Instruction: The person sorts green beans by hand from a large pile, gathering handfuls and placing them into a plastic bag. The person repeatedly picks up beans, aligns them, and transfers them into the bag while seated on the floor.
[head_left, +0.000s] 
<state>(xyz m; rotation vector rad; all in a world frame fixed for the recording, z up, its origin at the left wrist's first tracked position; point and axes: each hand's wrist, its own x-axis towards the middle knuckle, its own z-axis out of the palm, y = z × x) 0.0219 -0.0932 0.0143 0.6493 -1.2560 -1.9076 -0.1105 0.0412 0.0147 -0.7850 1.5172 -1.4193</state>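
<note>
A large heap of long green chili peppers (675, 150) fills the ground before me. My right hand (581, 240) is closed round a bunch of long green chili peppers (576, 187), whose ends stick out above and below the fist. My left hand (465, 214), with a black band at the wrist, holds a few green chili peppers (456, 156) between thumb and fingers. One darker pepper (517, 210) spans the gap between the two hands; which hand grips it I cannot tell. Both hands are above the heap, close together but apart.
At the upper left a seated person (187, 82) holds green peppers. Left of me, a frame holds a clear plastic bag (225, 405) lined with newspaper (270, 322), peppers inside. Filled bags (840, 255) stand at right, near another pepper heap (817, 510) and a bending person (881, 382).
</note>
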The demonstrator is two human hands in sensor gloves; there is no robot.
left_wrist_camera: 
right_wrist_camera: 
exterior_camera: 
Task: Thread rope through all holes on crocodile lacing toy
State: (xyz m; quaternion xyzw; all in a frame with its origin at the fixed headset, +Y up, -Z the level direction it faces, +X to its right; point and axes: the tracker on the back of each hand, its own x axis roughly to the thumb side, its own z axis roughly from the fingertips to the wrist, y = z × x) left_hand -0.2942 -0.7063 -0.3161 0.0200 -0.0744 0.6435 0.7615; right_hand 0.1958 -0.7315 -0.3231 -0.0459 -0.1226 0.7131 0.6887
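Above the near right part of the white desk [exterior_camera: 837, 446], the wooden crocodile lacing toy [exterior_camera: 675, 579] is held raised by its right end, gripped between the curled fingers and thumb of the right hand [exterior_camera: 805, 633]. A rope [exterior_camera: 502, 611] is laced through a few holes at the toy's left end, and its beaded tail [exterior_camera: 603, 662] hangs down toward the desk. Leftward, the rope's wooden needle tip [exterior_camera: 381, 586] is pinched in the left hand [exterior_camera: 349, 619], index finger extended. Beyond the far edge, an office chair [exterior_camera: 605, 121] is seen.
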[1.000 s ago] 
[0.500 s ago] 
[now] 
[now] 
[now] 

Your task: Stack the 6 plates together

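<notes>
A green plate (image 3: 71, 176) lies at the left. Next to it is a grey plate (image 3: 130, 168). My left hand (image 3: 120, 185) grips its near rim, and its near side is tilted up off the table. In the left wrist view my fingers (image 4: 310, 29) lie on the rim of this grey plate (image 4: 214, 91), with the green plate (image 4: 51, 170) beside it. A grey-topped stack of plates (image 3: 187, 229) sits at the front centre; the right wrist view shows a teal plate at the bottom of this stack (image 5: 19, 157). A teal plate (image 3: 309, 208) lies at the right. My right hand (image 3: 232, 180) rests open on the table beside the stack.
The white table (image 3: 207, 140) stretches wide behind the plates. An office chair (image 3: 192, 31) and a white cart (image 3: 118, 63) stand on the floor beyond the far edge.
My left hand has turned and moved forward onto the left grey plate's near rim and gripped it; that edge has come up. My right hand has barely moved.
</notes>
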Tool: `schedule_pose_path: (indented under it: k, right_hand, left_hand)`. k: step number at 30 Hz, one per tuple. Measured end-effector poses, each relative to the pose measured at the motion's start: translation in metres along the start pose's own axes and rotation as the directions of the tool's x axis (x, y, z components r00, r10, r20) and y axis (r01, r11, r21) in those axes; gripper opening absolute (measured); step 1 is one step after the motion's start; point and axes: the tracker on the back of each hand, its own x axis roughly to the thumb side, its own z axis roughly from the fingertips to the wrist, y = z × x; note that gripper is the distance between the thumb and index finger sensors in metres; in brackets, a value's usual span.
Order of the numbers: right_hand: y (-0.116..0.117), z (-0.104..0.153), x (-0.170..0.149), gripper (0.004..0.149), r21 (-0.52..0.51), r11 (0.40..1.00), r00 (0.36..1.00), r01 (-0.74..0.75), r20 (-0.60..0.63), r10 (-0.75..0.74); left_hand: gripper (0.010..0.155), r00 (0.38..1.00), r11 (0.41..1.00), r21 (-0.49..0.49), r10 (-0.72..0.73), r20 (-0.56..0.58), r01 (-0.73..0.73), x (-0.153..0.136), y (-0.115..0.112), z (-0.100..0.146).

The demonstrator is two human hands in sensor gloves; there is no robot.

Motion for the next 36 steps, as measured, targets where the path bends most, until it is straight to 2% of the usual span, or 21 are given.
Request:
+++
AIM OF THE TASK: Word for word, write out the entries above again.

REPLY:
Instruction: The person sorts green beans by hand from a large pile, gathering handfuls and placing them into a plastic bag. The person repeatedly picks up beans, aligns them, and transfers them into the bag while seated on the floor.
[head_left, +0.000s] 
<state>(xyz m; rotation vector rad; all in a world frame fixed for the recording, z up, its origin at the left wrist's first tracked position; point and axes: each hand's wrist, its own x-axis towards the middle knuckle, its own z-axis out of the palm, y = z × x) 0.0219 -0.0932 0.0143 0.6493 -1.2560 -1.9076 -0.1105 0.0412 0.0147 -0.7850 1.5172 -1.4193</state>
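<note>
A large heap of long green chili peppers (675, 150) fills the ground before me. My right hand (581, 240) is closed round a bunch of long green chili peppers (576, 187), whose ends stick out above and below the fist. My left hand (465, 214), with a black band at the wrist, holds a few green chili peppers (456, 156) between thumb and fingers. One darker pepper (517, 210) spans the gap between the two hands; which hand grips it I cannot tell. Both hands are above the heap, close together but apart.
At the upper left a seated person (187, 82) holds green peppers. Left of me, a frame holds a clear plastic bag (225, 405) lined with newspaper (270, 322), peppers inside. Filled bags (840, 255) stand at right, near another pepper heap (817, 510) and a bending person (881, 382).
</note>
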The demonstrator is two human hands in sensor gloves; there is no robot.
left_wrist_camera: 
right_wrist_camera: 
exterior_camera: 
Task: Thread rope through all holes on crocodile lacing toy
State: (xyz m; quaternion xyzw; all in a frame with its origin at the fixed headset, +Y up, -Z the level direction it faces, +X to its right; point and axes: the tracker on the back of each hand, its own x axis roughly to the thumb side, its own z axis roughly from the fingertips to the wrist, y = z × x) left_hand -0.2942 -0.7063 -0.3161 0.0200 -0.0744 0.6435 0.7615; right_hand 0.1958 -0.7315 -0.3231 -0.0459 -0.1226 0.7131 0.6887
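Above the near right part of the white desk [exterior_camera: 837, 446], the wooden crocodile lacing toy [exterior_camera: 675, 579] is held raised by its right end, gripped between the curled fingers and thumb of the right hand [exterior_camera: 805, 633]. A rope [exterior_camera: 502, 611] is laced through a few holes at the toy's left end, and its beaded tail [exterior_camera: 603, 662] hangs down toward the desk. Leftward, the rope's wooden needle tip [exterior_camera: 381, 586] is pinched in the left hand [exterior_camera: 349, 619], index finger extended. Beyond the far edge, an office chair [exterior_camera: 605, 121] is seen.
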[1.000 s ago] 
[0.500 s ago] 
[now] 
[now] 
[now] 

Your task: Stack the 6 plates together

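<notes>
A green plate (image 3: 71, 176) lies at the left. Next to it is a grey plate (image 3: 130, 168). My left hand (image 3: 120, 185) grips its near rim, and its near side is tilted up off the table. In the left wrist view my fingers (image 4: 310, 29) lie on the rim of this grey plate (image 4: 214, 91), with the green plate (image 4: 51, 170) beside it. A grey-topped stack of plates (image 3: 187, 229) sits at the front centre; the right wrist view shows a teal plate at the bottom of this stack (image 5: 19, 157). A teal plate (image 3: 309, 208) lies at the right. My right hand (image 3: 232, 180) rests open on the table beside the stack.
The white table (image 3: 207, 140) stretches wide behind the plates. An office chair (image 3: 192, 31) and a white cart (image 3: 118, 63) stand on the floor beyond the far edge.
My left hand has turned and moved forward onto the left grey plate's near rim and gripped it; that edge has come up. My right hand has barely moved.
</notes>
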Tool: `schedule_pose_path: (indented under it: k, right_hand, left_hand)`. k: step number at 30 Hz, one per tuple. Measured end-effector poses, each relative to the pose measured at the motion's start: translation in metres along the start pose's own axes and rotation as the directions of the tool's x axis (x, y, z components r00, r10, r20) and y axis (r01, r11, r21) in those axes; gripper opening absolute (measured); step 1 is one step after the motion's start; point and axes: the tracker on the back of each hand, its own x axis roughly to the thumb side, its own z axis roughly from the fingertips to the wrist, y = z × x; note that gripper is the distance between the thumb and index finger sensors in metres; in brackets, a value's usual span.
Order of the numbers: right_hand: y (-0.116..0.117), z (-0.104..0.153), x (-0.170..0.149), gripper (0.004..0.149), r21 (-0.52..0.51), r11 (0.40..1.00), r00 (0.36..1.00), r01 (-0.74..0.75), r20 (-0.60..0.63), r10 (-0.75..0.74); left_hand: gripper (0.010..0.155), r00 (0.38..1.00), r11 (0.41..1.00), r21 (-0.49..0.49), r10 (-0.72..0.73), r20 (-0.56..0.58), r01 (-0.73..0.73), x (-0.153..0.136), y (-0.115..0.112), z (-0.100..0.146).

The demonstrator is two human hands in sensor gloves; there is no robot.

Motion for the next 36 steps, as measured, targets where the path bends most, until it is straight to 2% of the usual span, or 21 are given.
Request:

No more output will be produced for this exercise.